__Directions__: Search the entries below for "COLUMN". Report each line where it occurs.

(Saved entries)
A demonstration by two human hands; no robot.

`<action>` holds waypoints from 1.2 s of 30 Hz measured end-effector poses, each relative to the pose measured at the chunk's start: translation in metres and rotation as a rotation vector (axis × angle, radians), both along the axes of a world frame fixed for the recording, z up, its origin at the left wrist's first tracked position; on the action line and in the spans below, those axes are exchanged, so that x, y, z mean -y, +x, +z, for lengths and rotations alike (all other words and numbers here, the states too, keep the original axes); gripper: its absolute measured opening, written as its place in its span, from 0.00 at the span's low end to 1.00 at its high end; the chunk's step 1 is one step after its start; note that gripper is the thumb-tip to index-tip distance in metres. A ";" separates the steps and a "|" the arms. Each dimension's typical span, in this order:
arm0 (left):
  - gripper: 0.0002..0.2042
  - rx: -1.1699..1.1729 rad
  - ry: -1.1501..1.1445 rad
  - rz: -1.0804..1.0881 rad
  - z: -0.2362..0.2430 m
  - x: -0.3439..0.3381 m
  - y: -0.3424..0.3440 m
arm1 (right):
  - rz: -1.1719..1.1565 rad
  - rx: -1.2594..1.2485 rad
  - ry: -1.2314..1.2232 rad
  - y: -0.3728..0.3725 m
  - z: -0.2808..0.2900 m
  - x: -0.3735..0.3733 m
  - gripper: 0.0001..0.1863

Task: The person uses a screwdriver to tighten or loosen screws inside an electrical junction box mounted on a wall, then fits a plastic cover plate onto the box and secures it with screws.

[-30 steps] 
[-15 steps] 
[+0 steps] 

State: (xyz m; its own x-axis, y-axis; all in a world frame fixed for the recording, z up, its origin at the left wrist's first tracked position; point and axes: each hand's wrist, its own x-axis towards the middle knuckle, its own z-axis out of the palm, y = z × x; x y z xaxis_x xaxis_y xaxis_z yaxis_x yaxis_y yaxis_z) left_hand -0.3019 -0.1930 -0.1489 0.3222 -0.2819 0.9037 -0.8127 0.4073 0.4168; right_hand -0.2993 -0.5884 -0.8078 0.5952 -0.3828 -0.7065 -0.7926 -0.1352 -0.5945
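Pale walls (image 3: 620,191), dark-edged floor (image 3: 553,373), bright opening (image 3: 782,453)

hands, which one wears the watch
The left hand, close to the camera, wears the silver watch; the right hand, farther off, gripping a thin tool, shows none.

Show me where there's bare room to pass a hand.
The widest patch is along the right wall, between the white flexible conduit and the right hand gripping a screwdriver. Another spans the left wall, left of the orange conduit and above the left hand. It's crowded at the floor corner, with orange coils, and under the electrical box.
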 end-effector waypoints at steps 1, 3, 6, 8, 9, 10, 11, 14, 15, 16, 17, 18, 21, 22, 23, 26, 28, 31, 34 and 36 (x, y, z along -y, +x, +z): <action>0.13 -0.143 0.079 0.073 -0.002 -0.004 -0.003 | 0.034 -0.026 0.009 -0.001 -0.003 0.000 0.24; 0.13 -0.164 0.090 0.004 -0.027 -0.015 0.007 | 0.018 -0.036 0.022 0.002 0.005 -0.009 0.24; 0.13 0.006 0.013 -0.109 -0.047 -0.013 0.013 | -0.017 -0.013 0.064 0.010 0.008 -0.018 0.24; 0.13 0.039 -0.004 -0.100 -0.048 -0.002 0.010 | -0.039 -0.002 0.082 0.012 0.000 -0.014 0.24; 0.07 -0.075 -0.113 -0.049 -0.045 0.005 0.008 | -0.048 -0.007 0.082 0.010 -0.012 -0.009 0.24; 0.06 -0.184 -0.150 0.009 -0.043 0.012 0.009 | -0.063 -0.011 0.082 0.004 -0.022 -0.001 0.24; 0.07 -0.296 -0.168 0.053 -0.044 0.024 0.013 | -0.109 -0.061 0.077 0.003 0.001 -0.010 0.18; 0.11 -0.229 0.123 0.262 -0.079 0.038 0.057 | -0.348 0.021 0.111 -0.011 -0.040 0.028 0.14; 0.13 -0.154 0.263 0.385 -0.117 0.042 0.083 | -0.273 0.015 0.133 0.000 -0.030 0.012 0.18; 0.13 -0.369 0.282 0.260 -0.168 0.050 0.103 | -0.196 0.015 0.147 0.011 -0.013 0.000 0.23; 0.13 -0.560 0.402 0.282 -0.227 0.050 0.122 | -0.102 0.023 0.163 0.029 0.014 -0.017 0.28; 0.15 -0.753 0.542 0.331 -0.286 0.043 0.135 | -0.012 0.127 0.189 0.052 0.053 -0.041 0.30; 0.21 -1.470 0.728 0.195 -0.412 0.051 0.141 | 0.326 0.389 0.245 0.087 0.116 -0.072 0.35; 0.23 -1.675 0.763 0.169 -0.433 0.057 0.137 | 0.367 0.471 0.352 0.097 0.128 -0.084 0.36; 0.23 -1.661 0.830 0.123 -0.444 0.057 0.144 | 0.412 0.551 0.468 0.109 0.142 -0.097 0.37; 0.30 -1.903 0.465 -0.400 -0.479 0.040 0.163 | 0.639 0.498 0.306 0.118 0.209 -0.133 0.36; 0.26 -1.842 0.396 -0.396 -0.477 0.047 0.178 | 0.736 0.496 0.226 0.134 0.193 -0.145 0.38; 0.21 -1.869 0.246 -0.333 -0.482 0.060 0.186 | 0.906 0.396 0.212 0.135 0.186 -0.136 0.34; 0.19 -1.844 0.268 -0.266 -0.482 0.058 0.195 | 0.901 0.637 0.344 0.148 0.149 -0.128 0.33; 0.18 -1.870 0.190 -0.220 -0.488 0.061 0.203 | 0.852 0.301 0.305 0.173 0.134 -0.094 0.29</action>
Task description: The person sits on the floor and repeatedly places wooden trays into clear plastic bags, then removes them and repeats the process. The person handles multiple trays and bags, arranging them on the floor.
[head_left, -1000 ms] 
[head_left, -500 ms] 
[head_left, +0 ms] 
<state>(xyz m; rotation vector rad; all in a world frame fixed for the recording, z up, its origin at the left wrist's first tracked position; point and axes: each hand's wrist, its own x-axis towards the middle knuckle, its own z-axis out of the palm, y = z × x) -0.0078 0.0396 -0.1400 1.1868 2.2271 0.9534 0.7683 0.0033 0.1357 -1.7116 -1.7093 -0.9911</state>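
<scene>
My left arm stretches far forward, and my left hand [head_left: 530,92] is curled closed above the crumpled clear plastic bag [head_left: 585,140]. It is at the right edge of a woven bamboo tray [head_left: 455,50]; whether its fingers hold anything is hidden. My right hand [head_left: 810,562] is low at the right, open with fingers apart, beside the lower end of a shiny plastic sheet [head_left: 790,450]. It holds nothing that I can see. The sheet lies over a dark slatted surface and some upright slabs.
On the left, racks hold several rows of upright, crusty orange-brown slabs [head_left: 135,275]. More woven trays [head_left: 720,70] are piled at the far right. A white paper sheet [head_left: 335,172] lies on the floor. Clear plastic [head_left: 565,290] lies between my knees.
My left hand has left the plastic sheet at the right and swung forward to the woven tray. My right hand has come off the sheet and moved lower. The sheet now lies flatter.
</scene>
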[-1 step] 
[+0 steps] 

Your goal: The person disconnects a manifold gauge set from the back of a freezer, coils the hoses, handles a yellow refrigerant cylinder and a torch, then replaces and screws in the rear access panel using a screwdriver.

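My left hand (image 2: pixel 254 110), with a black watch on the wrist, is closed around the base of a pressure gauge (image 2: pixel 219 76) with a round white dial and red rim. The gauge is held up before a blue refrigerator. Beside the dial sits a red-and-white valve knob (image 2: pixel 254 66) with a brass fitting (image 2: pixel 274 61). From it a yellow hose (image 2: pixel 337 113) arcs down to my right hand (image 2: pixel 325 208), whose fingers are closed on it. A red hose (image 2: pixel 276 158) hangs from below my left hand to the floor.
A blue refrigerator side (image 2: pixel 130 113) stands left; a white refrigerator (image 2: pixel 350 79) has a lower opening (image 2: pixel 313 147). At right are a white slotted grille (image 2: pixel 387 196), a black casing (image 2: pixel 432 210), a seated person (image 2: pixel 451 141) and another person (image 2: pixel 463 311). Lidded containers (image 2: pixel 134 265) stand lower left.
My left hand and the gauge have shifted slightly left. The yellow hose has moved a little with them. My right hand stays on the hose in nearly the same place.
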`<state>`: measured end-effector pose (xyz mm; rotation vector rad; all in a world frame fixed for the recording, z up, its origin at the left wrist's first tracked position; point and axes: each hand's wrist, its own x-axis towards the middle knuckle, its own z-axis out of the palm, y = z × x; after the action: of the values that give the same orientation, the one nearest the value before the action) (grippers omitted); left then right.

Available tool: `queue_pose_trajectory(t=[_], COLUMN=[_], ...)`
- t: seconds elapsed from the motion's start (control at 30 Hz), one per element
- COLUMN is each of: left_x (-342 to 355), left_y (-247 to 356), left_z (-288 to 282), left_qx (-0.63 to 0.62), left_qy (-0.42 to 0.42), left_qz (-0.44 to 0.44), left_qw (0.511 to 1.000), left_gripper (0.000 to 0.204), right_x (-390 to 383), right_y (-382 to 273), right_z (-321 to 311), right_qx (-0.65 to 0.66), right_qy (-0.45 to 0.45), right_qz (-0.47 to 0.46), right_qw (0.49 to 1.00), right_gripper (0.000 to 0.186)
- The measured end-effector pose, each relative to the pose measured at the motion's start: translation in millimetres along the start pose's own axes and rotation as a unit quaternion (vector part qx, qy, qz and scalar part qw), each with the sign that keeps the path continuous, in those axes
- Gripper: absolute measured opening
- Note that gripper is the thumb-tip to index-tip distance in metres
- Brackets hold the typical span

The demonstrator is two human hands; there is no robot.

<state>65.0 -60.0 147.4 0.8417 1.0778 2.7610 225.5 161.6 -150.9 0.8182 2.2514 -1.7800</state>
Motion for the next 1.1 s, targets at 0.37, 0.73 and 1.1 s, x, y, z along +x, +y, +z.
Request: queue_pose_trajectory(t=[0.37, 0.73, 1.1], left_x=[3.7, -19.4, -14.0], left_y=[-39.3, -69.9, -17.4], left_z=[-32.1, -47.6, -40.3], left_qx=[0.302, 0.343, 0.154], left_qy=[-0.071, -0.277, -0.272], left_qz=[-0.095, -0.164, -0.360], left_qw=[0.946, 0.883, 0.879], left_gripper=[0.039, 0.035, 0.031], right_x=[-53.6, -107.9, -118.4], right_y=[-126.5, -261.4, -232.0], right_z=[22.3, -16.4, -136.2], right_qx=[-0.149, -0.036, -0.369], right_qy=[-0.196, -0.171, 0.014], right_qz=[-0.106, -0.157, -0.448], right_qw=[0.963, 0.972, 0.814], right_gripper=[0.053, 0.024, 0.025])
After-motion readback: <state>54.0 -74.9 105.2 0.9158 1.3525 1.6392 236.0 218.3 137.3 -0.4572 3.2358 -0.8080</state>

__Output__:
Available tool: `queue_pose_trajectory(t=[_], COLUMN=[_], ...)`
- COLUMN is each of: left_x (-342 to 355), left_y (-247 to 356), left_z (-288 to 282), left_qx (-0.63 to 0.62), left_qy (-0.42 to 0.42), left_qz (-0.44 to 0.44), left_qw (0.511 to 1.000), left_gripper (0.000 to 0.204), right_x (-390 to 383), right_y (-382 to 273), right_z (-321 to 311), right_qx (-0.65 to 0.66), right_qy (-0.45 to 0.45), right_qz (-0.47 to 0.46), right_qw (0.49 to 1.00), right_gripper (0.000 to 0.186)

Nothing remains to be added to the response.